Lawmakers order Army to develop separate fitness standards for combat professions

Senate lawmakers are unhappy with the newly revised Army combat fitness test, and want service leaders to institute stricter fitness standards for soldiers most likely to fight, congressional sources told The Military Times on Wednesday.

The move will also require all armed forces to consider separate fitness standards for non-combat working units, to ensure that more difficult fitness tests don’t force their jobs to potentially require different medical and cyber specialists. physical skills.

In the long run, these changes could mean a radical rethinking of military fitness requirements across the services.

But in the short term, the rule is a rebuke to Army officials, who have spent the past few years tweaking their physical fitness tests in response to previous criticism from Congress that the incidents are a nuisance to service members in support roles. too nervous.

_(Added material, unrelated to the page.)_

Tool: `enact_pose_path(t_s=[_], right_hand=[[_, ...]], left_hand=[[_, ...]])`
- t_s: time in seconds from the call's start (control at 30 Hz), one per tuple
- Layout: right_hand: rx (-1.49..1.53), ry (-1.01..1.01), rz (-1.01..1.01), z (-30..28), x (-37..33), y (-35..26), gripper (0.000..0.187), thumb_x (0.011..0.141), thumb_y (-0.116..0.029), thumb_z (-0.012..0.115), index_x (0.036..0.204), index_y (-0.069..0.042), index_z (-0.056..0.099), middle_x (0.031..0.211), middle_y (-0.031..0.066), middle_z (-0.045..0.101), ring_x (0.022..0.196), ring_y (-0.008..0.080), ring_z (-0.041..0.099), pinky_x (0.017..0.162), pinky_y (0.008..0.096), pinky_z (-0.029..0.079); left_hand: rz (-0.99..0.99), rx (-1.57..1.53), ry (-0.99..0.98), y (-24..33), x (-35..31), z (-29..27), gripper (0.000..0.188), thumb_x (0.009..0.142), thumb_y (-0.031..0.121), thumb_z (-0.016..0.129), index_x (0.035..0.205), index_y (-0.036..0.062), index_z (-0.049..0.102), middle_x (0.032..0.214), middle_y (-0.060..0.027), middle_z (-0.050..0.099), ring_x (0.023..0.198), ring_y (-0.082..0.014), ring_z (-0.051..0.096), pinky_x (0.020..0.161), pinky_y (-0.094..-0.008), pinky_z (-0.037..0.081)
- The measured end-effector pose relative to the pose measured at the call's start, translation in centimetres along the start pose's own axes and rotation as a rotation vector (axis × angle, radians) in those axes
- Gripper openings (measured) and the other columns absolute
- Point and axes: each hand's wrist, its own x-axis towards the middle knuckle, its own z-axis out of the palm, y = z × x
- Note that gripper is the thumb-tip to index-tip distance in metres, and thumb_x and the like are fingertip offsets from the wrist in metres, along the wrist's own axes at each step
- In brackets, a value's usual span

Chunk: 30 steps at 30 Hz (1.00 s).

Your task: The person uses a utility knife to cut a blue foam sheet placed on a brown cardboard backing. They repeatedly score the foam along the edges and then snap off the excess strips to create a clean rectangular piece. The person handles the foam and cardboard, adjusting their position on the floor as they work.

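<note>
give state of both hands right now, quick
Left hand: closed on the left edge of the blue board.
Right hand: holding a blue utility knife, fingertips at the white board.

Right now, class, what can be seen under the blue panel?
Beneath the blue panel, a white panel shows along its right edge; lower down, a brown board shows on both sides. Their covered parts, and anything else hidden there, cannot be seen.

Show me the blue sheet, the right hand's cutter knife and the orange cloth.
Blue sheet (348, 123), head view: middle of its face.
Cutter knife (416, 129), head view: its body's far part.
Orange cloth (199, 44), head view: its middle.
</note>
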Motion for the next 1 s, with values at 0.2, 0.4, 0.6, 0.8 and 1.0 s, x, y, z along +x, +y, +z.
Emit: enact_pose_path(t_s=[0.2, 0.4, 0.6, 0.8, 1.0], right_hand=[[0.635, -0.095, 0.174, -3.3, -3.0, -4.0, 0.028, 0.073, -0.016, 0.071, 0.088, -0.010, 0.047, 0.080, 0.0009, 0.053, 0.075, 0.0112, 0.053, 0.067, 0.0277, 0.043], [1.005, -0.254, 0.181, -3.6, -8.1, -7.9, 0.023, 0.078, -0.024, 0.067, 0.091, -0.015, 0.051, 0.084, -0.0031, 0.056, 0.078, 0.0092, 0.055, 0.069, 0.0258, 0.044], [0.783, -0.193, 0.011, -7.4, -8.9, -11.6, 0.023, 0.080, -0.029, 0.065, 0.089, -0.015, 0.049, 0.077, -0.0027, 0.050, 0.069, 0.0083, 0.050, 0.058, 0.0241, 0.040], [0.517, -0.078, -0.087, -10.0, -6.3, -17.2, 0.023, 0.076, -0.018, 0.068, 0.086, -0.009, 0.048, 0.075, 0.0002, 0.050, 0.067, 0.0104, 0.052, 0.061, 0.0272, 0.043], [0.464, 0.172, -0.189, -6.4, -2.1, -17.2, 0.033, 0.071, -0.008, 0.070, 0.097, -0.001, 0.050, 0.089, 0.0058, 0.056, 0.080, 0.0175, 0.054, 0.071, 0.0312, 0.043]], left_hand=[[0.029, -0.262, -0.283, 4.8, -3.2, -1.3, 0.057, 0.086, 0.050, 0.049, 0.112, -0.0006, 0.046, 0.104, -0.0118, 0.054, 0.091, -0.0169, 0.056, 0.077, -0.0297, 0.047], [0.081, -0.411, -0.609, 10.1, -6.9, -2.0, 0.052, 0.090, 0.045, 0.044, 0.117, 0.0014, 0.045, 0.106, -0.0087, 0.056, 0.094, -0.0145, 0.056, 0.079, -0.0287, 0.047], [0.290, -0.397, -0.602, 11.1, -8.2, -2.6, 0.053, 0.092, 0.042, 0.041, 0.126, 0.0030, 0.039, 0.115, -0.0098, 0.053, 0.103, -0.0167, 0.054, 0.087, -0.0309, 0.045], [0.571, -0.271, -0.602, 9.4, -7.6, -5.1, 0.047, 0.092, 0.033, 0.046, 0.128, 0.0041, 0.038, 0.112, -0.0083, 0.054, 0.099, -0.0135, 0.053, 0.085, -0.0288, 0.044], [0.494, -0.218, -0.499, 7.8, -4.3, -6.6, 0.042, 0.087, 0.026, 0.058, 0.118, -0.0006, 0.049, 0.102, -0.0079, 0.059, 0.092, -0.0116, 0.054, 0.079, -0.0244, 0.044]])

Army officials launched the revised test in the spring after Congress ordered an independent review of the test’s flaws. All active duty and Guardsmen are scheduled to transition to the new test this fall, and reservists are scheduled to transition next spring.

The new test includes a new age- and gender-specific scale similar to the old Army Fitness Test; adds a 2.5-mile walk as an alternative cardio exercise for troops whose medical conditions prevent them from running; and eliminates the leg tuck as a core item .

The current ACFT is scaled back from its predecessor, which was specifically designed to be an age- and gender-neutral test, with different criteria depending on whether a soldier’s job required “heavy,” “significant,” or “moderate” physical effort.

But after a large number of women couldn’t meet the minimum requirements, the Army revised the event and created a new scoring system with different age and gender criteria, changing its message to describe the ACFT as an enhanced physical fitness test rather than a readiness assessment.

The revisions are intended to provide “an assessment of the physical domain of the Army’s overall health and fitness system,” not a predictor of battlefield success, officials said. Leaders also discussed whether the word “combat” should be removed from its name, although it was eventually retained.

The changes have only been in place for about two months, but members of the Senate Armed Services Committee voted Wednesday in closed-door deliberations on the annual National Defense Authorization Act requiring supplemental testing in addition to the ACFT’s baseline standards.

“Active duty members of military occupational specialties who are required to engage in close combat with the enemy must meet stringent physical fitness requirements to ensure the success of combat missions,” the language of the report in the authorization bill states.

The amendment requires Army officials to provide new “gender-neutral high fitness standards” for Army combat jobs by next summer, if the NDAA is passed this winter as usual.The new requirements will be “higher than non-combat [jobs]. “

The accompanying language of the report also requires the Department of Defense to come up with a separate list of close combat jobs and brief the SASC no later than February 1 on their physical requirements and their rationale for selecting those jobs.

The provision, proposed by Iowa Republican Sen. Jonny Ernst and Arkansas Republican Sen. Tom Cotton, was approved by a bipartisan vote, according to congressional sources, with several Democratic members expressing support for the waiver New Army test.

Commission officials would not comment on ongoing deliberations on the enabling bill.

Whether the provision will become law is unclear. The full Senate is expected to vote on the massive defense authorization bill next month before starting negotiations with House lawmakers on a compromise version for consideration later this fall.

House Armed Services Committee leaders have not said whether they plan to include similar language in the authorization bill when they mark the first draft next week.

Leo is responsible for Congress, Veterans Affairs and the White House in the military era. He has covered Washington, DC since 2004, focusing on military personnel and veterans policy. His work has won numerous honors, including the 2009 Polk Award, the 2010 National Headline Award, the IAVA News Leadership Award, and the VFW News Media Award.